Retrieve every line of the data holding the word "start".
————————
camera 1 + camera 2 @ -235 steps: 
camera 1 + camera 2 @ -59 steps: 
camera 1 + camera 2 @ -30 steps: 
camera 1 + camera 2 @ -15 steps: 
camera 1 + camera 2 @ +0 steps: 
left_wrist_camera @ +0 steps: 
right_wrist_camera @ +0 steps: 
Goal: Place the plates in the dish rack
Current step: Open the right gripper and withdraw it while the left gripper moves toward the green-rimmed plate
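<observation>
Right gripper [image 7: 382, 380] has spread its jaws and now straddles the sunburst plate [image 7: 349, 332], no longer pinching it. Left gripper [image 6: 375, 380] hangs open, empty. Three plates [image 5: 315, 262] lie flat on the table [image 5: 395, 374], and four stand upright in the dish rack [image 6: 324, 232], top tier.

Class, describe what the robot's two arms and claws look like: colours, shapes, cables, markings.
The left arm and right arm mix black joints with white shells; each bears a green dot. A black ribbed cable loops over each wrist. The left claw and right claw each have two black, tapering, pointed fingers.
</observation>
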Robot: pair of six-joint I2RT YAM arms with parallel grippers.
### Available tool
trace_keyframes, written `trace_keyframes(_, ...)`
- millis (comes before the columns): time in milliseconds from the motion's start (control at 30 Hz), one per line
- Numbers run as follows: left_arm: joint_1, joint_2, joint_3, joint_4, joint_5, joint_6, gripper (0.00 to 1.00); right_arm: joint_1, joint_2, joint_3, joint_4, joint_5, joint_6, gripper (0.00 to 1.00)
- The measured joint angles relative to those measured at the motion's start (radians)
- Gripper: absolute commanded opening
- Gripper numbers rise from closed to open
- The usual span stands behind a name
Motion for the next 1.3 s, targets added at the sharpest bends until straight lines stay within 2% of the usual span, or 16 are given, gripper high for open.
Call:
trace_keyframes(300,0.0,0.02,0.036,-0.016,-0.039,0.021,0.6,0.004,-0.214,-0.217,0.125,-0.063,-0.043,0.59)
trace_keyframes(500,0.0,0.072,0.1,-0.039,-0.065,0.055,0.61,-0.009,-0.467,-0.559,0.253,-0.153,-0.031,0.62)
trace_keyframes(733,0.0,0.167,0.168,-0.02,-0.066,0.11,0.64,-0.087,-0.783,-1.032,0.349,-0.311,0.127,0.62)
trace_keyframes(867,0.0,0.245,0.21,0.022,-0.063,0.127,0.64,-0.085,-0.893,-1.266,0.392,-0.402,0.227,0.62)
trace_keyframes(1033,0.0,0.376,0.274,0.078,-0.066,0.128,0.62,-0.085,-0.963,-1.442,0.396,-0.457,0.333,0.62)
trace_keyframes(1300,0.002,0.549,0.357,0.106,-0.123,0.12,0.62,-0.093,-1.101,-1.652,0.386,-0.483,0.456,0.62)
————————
## SOLVED EXERCISE
- millis (comes before the columns): time in milliseconds from the motion's start (control at 30 Hz), one per line
- The measured joint angles relative to those measured at the motion's start (radians)

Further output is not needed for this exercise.